Selanjutnya, Suhirto terdorong membisniskan abon tuna olahannya. Sebab, nelayan Sadeng pada periode Juli hingga Desember bisa menghasilkan banyak tuna dan cakalang. "Biasanya tuna kecil berbobot 1-7,5 kilo saja, dinamakan baby tuna. Nah, kalau cuma dikeringkan, sayang. Makanya saya pilih tuna yang bobotnya 15 kilo, serat dan dagingnya bagus untuk dibuat abon," terangnya.
Disangrai
Memproduksi abon tuna tanpa pengalaman membuat Suhirto harus melalui serangkaian percobaan selama setahun. "Istri yang buat resep dan mengolahnya. Lalu produk itu saya bawa ke LIPI Gunung Kidul agar diteliti kandungan gizi dan proteinnya. Intinya, saya ingin mendapatkan solusi dan bantuan secara teknis dari LIPI," terang Suhirto.
Selanjutnya, pada 2007 Suhirto mengantongi izin usaha dan lolos uji laboratorium. Ia pun mulai berani menjual abonnya secara luas. "Baru satu tahun abon saya sudah bisa menghabiskan dua kuintal tuna segar. Tahun 2011 rata-rata per bulan bisa habis 10 kuintal. Selain promosi dari mulut ke mulut, saya jual secara online dan ikut pameran yang diadakan Dinas Koperasi dan Perdagangan (DKP) Kabupaten Gunung Kidul."

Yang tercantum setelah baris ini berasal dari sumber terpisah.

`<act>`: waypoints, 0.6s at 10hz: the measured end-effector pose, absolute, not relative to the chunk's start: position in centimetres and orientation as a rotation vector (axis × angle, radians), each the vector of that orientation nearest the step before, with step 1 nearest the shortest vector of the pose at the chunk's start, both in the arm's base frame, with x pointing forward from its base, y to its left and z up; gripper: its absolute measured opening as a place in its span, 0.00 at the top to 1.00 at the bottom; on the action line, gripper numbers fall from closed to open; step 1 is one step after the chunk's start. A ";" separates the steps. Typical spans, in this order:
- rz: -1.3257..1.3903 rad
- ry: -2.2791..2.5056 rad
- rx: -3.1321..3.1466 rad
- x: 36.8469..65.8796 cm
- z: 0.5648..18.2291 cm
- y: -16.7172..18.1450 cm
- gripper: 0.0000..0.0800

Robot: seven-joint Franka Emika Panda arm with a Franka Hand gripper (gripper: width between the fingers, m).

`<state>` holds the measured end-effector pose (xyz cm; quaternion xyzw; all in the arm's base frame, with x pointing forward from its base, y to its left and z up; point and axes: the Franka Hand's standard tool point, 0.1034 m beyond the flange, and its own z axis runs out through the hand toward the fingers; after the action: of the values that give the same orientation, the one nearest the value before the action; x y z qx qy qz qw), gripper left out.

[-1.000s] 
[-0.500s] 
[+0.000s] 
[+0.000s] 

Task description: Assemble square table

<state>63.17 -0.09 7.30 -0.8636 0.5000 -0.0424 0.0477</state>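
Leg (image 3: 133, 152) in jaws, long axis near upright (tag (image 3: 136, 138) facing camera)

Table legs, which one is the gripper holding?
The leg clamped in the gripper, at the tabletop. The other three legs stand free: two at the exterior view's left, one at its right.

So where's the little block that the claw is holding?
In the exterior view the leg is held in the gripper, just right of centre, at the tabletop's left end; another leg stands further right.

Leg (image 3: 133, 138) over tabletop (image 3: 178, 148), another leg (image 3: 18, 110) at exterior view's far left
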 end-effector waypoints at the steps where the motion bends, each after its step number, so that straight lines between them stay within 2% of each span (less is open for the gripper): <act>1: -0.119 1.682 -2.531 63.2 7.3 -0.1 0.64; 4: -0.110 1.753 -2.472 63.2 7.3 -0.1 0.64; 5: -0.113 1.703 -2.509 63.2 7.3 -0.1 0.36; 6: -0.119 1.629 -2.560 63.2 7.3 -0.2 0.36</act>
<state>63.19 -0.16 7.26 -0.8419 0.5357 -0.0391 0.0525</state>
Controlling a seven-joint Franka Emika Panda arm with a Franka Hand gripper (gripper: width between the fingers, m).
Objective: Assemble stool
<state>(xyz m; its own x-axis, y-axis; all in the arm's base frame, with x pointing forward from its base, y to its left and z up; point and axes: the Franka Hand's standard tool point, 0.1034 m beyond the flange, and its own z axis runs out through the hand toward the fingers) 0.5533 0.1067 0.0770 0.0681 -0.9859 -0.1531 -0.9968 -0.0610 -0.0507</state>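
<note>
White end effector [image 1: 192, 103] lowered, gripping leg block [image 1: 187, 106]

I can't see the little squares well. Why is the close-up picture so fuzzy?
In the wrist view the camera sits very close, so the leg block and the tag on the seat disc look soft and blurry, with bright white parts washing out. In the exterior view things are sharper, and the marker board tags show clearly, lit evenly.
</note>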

Sayang, hasil tangkapan nelayan Sadeng seringkali tak bisa memenuhi kebutuhan tuna segar yang dibutuhkan Suhirto. "Untung ada suplier tuna dari Pacitan. Tuna memang kadang sulit dicari dan tak di setiap tempat ada. Malah pasca gempa tahun 2006 tak ada ikan sama sekali."

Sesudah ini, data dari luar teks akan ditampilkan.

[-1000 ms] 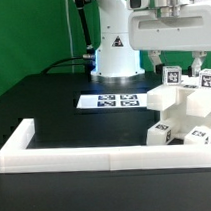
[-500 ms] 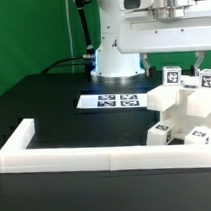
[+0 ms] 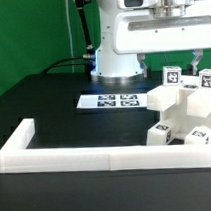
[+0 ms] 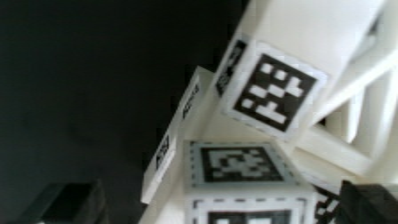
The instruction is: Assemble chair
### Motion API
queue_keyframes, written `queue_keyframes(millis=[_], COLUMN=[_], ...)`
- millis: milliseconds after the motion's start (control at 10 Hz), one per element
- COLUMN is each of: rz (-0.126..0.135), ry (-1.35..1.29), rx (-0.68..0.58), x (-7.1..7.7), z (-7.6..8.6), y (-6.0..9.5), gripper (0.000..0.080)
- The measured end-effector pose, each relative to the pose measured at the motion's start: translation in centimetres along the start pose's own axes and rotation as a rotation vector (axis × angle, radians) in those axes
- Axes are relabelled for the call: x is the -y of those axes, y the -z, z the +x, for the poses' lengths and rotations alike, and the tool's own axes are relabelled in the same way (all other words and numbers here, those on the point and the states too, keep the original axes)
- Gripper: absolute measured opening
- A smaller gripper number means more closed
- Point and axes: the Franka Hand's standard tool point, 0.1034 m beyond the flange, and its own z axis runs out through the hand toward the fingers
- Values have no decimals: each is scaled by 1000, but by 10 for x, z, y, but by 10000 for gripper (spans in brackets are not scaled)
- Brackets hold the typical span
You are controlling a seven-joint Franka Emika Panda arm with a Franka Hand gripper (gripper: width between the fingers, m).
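Several white chair parts with black-and-white marker tags lie bunched together at the exterior view's right. My gripper hangs just above them with its jaws wide apart, one finger on each side of an upright tagged piece. In the wrist view the tagged white parts fill the picture. My gripper is open there, and the dark fingertips stand clear on either side of a tagged white block. Nothing is gripped.
The marker board lies flat in front of the robot base. A white L-shaped fence runs along the near edge and the exterior view's left. A green backdrop stands behind.
My hand has shifted a little toward the exterior view's left and looks larger. The chair parts have not moved.
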Motion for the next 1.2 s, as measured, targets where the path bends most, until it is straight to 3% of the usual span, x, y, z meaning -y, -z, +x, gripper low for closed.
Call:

Abon tuna Suhirto bisa bertahan sampai 8 bulan. Kata Suhirto, sebenarnya bisa hingga satu tahun, bila penyimpanannya baik. "Biar awet, kuncinya pengolahannya bukan digoreng tapi disangrai, sehingga bumbunya meresap ke dalam daging tuna."
Keberhasilan Suhirto memproduksi abon tuna membuatnya semakin berani membuat variasi produk. "Sekarang ada tahu tuna, bakso tuna, dan keripik tuna. Semuanya sudah ada sertifikat halal dari MUI dan izin PIRT dari Dinas Kesehatan Gunung Kidul."
Kini setiap sore, rumah Suhirto bagai pasar tiban. "Banyak pembeli dari berbagai kalangan datang ke rumah. Mereka beli banyak dari saya lalu mereka jual lagi. Ya, semacam agen lah. Saya juga menitipkan produk ke toko pusat oleh-oleh Yu Tum." Abon yang diberi label Bu Hirto ini per bungkus dikemas 100 gram dengan harga Rp 13 ribu.